State Key Laboratory of Pathogenesis, Prevention and Treatment of High Incidence Diseases in Central Asia, Department of Cardiology, First Affiliated Hospital of Xinjiang Medical University, Urumqi, 830054, Xinjiang, China.
Xinjiang Key Laboratory of Cardiovascular Disease, Clinical Medical Research Institute, First Affiliated Hospital of Xinjiang Medical University, Urumqi, 830054, Xinjiang, China.
J Thromb Thrombolysis. 2024 Jan;57(1):29-38. doi: 10.1007/s11239-023-02846-2. Epub 2023 Jun 23.
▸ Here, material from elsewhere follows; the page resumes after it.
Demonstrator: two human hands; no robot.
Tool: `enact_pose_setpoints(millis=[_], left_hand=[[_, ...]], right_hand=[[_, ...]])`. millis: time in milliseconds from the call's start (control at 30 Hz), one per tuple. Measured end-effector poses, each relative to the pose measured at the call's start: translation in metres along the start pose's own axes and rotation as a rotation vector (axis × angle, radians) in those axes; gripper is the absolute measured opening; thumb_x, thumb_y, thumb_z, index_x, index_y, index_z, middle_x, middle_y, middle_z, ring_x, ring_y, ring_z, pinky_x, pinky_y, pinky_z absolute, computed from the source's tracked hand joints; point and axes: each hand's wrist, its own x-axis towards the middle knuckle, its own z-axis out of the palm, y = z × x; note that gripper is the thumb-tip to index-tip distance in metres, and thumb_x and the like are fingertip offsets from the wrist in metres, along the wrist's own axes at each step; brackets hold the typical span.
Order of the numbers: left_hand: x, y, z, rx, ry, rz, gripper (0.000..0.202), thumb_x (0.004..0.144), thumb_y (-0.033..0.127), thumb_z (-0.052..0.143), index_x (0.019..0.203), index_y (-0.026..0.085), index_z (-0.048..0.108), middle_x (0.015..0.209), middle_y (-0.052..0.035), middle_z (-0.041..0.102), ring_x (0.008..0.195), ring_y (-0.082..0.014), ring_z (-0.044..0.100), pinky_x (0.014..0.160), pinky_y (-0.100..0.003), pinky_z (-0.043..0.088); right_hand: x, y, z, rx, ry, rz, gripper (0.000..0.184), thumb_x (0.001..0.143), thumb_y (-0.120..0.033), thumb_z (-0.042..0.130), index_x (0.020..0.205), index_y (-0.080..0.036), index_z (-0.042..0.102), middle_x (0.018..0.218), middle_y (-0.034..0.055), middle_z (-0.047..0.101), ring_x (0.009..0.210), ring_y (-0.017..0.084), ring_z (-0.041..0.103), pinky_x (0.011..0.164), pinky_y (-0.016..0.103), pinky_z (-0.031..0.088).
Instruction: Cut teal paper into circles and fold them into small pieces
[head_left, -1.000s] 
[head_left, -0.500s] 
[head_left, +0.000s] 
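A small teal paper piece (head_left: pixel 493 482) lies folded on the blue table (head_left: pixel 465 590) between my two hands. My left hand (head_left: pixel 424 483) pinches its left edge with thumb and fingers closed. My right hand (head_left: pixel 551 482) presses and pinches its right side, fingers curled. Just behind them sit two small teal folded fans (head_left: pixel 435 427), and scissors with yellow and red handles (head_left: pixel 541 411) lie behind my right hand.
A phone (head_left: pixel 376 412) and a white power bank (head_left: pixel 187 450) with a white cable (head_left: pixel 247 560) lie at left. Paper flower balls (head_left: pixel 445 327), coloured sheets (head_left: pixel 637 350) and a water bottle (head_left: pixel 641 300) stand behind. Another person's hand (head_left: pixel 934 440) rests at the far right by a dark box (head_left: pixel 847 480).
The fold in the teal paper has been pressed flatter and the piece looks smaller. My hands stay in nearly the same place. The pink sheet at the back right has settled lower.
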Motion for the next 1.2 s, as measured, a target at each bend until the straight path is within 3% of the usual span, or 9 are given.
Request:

VT (Ventricular Thrombus) is a serious complication of dilated cardiomyopathy (DCM). Our goal is to develop a nomogram for personalized prediction of incident VT in DCM patients.
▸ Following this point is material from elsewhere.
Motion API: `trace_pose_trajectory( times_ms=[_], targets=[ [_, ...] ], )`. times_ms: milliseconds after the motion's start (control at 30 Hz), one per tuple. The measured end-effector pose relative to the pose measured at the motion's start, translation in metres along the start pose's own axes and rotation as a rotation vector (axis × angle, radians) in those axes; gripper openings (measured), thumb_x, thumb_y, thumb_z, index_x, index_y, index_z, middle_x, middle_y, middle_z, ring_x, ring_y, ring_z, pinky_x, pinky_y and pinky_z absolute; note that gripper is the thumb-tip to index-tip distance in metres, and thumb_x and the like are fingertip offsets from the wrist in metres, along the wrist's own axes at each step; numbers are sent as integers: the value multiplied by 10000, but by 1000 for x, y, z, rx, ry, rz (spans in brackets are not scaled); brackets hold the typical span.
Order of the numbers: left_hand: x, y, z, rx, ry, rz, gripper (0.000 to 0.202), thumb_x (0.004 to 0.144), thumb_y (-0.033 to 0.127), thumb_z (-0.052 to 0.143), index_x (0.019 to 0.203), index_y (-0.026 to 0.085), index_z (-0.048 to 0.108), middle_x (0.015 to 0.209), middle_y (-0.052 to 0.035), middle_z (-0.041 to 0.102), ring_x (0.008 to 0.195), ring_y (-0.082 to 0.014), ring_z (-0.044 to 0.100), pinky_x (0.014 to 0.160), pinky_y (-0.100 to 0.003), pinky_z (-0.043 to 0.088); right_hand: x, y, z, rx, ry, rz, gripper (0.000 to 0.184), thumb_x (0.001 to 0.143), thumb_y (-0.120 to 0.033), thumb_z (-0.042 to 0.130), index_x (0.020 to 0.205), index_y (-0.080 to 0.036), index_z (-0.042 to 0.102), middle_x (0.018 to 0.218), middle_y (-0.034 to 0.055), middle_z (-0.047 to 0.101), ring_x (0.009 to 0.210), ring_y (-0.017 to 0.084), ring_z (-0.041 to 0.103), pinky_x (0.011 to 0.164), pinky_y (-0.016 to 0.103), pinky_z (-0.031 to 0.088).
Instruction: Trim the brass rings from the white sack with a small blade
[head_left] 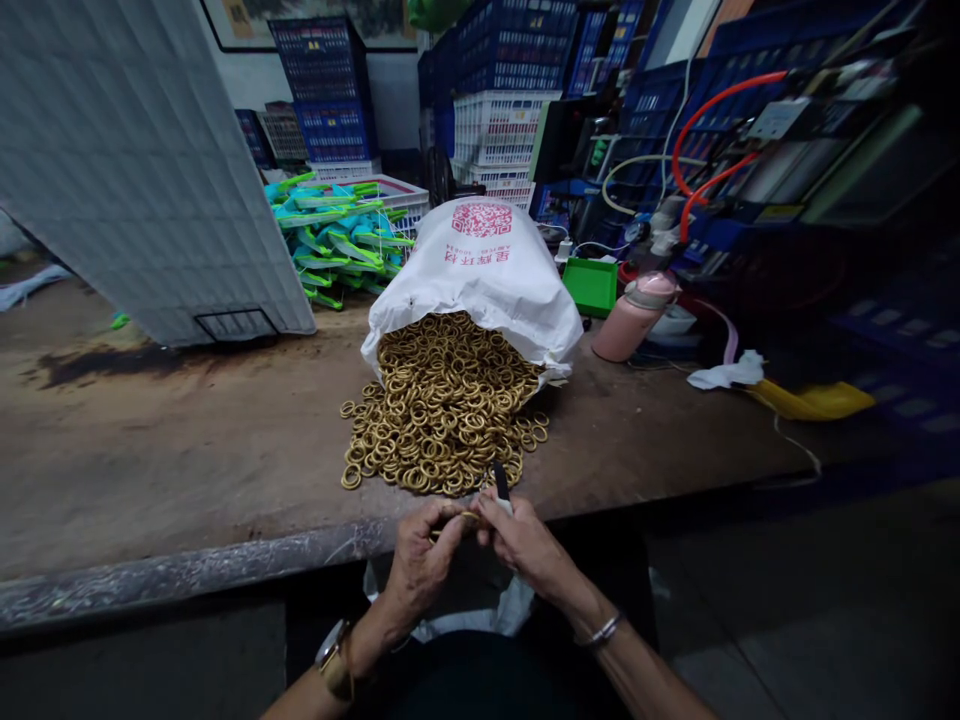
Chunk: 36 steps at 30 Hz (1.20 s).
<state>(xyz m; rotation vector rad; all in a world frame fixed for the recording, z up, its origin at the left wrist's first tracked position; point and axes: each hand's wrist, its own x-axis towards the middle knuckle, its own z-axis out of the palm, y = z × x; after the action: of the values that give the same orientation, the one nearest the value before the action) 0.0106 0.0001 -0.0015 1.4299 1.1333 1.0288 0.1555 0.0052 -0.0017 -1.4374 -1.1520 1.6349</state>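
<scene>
My left hand (425,556) pinches a brass-coloured ring (469,516) at the front edge of the table. Close against it, my right hand (529,545) is closed around a slim tool (501,482) with a dark, narrow end pointing up and a pale part by the fingers. The tool's exact kind does not show. Just beyond both hands lies a heap of brass-coloured rings (442,420), spilling from the mouth of a white woven sack (480,275) with red print.
A grey padded panel (150,150) stands at the left. Behind it are green and blue plastic pieces (341,235). Right of the sack are a green tray (591,286), a pink bottle (634,318) and a machine with red hoses (686,165). Blue crates (322,70) are stacked behind.
</scene>
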Motion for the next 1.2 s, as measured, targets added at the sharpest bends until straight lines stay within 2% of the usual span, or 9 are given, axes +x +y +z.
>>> trace_pose_trajectory(
  times_ms=[67,167,267,400,500,600,667,800,1200],
  targets=[
    [0,2,1,-33,3,-32,184,779,286,536,707,149,635,669,-25,625,648,-136,550,627,-219,413,1,1,0,-96,17,-66,329,774,-483,437,703,-167,499,487,-62,449,369,41,305,373,177,245],
    [0,6,2,-156,-19,-183,231,768,345,540,678,139,594,605,-1,569,531,-95,482,505,-186,365,1,-1,1,-205,71,-146,324,780,-443,442,620,-166,494,484,-52,441,457,66,380,472,188,317],
    [-1,8,4,-294,-62,-340,278,737,415,558,675,145,540,515,49,461,408,-51,356,401,-166,265,2,-4,3,-262,124,-204,279,770,-398,454,611,-171,481,523,-51,449,521,79,404,534,196,337],
    [-2,7,5,-454,-126,-419,343,723,479,542,627,161,460,490,78,383,356,-22,268,363,-156,205,2,-6,4,-276,120,-239,237,778,-364,425,645,-176,483,557,-45,468,543,90,427,560,203,350],
    [-3,7,4,-515,-118,-436,333,719,483,544,666,165,459,521,73,411,348,-15,263,342,-150,179,1,-5,2,-312,124,-245,251,809,-354,363,683,-178,489,586,-21,515,563,109,476,581,217,366],
    [-3,8,4,-524,-80,-440,319,719,475,551,703,172,451,538,72,434,347,-15,278,336,-147,173,-1,0,0,-529,161,-308,227,823,-299,332,752,-179,511,623,0,548,578,124,504,581,221,355],
    [-3,8,4,-523,-58,-436,314,721,466,557,704,175,440,545,71,441,358,-16,290,348,-147,190,-4,4,-1,-703,133,-350,187,792,-208,348,836,-183,528,662,10,577,597,131,522,582,220,341],
    [-4,7,4,-521,-36,-427,309,726,456,557,703,181,418,550,72,444,388,-22,310,381,-147,219,-8,8,2,-928,92,-371,310,666,-67,367,895,-198,529,741,20,619,671,143,554,596,217,314],
    [-6,1,1,-423,-21,-356,318,732,437,563,659,172,404,539,59,455,408,-27,335,401,-154,242,-11,-1,8,-1153,89,-287,317,647,-57,373,913,-168,506,709,38,617,637,158,548,552,240,254]
  ],
)
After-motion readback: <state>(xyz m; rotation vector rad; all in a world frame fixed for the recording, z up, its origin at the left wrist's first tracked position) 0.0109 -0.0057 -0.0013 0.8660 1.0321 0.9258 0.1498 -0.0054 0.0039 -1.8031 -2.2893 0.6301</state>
1267 patients (52.87 ± 11.75 years old, 73.8% male) were analyzed retrospectively from January 01, 2015, to December 31, 2020. A nomogram model for VT risk assessment was established using minimum absolute contraction and selection operator (LASSO) and multivariate logistic regression analysis, and its effectiveness was validated by internal guidance. The model was evaluated by the area under the receiver operating characteristic curve (AUC), calibration curves, and decision curve analysis (DCA). We compared the performance in predicting VT between nomogram and CHA2DS2, CHA2DS2- VASc or ATRIA by AUC, akaike information criterion (AIC), bayesian information criterion (BIC), net reclassification index (NRI), and integrated discrimination index (IDI).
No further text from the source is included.